# Homework 10: Bootstrap

## Logistics

**Due date**: The homework is due 17:00 (5:00pm) on Tuesday, March 26.

You will submit your work on [MarkUs](https://markus-ds.teach.cs.toronto.edu).
To submit your work:

1. Download this file (`Homework_10.ipynb`) from JupyterHub. (See [our JupyterHub Guide](../../../guides/jupyterhub_guide.ipynb) for detailed instructions.)
2. Submit this file to MarkUs under the **hw10** assignment. (See [our MarkUs Guide](../../../guides/markus_guide.ipynb) for detailed instructions.)
All homeworks will take place in a Jupyter notebook (like this one). When you are done, you will download this notebook and submit it to MarkUs.
We've incuded submission instructions at the end of this notebook.

## Introduction

For this week's homework, we will look at the median percentage of coral coverage over all of the quadrats sampled in the `LTER` data. We will analyze data coming from six sites within a coral reef French Polinesia, from 2005 to 2022. Throughout these sites, with a quadrat sampling design along transects, percentage cover of corals, macroalgae, microalgae and sand were estimated across different depths and temperatures.

## Question

_General Question: What is the distribution of the percentage of coral coverage in each of the quadrats?
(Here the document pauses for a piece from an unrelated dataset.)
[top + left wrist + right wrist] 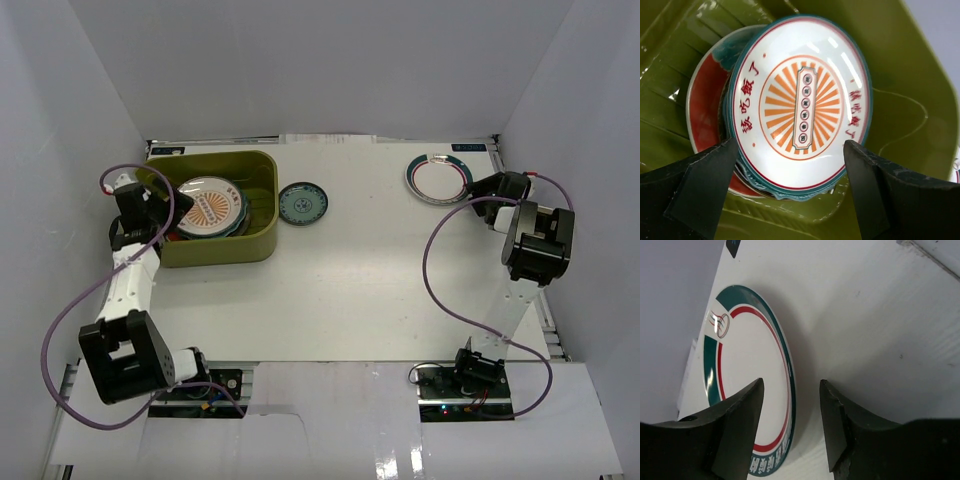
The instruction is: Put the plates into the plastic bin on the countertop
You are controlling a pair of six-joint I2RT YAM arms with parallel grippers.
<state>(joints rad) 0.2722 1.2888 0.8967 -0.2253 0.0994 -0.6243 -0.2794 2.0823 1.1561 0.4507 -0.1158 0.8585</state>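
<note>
The olive-green plastic bin (215, 250) stands at the back left of the countertop (370, 270). A stack of plates lies in it, the orange sunburst plate (210, 205) on top. My left gripper (168, 203) hangs open over the stack's near edge. In the left wrist view its fingers (705, 185) stand on either side of the sunburst plate (800, 100), apart from it, with a red plate (705, 110) below. My right gripper (791, 384) is open, and the rim of the white plate with teal-red rim (745, 365) lies between its fingers.
A small teal plate (302, 204) lies on the countertop just right of the bin. The white plate (437, 178) sits near the back right corner, close to the wall. White walls bound the countertop on three sides.
</note>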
Can we provide an range that does a good job of estimating the median of the percentage of coral coverage?_


## Instructions and Learning Objectives

You will be creating and submitting a data story answering a data science question. 

In this homework, you will:
* Create a data story in a notebook exploring the question.
* Work with the Moorea Coral reef Long-term ecological research dataset to investigate changes in biodiversity as temperature changes.
* Visualize and analyze the distribution of the percentage of coral coverage
* Create a 95% confidence interval for the median percentage of coral coverage.

## Setup

First import `numpy`, `pandas`, and `matplotlib` by running the cell below.

In [None]:
import numpy as np
import pandas as pd
import matplotlib.pyplot as plt

Then fill in your student number to use as a random seed.

In [None]:
# Please fill in this cell with your student number (as an int)
student_number = ...

assert type(student_number) == int, "Did you fill in the student_number variable correctly?"

## Data section

The this part of your notebook should read the raw data, extract a `DataFrame` containing the important columns, rename the columns, and filter out missing values.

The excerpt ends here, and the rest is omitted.